The required output is the lines below from the line containing "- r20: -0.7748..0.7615" to the line containing "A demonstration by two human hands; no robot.", inclusive, retyped exactly. No other lines belong in it.
+++ Available data
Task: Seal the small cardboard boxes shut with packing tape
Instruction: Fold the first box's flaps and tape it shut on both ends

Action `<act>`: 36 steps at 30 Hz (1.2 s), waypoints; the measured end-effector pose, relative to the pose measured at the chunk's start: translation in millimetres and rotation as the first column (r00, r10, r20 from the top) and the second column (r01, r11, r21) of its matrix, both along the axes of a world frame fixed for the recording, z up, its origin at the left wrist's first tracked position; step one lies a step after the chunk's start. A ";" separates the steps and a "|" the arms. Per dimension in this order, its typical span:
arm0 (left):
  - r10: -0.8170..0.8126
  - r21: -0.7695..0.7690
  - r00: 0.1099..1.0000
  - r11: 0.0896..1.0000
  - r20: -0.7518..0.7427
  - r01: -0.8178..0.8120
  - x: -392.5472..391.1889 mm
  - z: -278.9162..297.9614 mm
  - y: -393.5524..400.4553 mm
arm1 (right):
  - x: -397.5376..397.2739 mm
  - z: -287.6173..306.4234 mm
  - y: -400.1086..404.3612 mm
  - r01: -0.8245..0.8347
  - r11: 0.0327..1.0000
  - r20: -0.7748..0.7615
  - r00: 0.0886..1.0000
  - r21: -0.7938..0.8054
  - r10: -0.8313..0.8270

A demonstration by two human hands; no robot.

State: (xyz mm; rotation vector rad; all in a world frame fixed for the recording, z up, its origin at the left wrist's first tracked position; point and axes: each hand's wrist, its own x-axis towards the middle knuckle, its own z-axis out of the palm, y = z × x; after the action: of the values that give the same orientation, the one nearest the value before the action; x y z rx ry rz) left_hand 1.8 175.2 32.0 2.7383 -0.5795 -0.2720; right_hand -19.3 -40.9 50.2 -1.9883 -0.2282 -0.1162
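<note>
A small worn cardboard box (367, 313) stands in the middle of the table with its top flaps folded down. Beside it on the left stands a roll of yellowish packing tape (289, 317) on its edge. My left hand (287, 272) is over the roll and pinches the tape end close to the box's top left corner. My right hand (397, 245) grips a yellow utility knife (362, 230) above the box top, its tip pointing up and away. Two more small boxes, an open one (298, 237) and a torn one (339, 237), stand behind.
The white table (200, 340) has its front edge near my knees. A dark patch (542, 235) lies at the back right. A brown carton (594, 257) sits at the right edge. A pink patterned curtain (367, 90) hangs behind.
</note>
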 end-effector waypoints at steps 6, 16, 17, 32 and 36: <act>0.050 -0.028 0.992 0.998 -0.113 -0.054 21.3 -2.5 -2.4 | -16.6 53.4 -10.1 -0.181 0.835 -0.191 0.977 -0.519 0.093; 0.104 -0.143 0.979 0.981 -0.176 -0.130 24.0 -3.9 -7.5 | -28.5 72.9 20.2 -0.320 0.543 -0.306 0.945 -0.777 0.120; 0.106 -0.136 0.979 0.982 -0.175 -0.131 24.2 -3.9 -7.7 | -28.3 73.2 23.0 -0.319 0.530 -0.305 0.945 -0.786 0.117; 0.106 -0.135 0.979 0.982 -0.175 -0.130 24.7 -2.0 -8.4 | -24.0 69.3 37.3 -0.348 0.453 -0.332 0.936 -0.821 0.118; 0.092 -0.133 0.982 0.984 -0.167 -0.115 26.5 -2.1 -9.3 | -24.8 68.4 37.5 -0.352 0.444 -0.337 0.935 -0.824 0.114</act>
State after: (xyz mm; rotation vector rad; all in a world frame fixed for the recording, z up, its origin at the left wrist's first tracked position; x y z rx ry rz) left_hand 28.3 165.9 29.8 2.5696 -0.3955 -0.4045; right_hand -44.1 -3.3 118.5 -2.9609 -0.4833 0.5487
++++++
◆ **Written response**:
  - r20: -0.7748..0.7615
  - r00: 0.0886..1.0000
  - r21: -0.7938..0.8054
  - r10: -0.8313..0.8270

A demonstration by two human hands; no robot.

The exercise has been answered, and the work is done.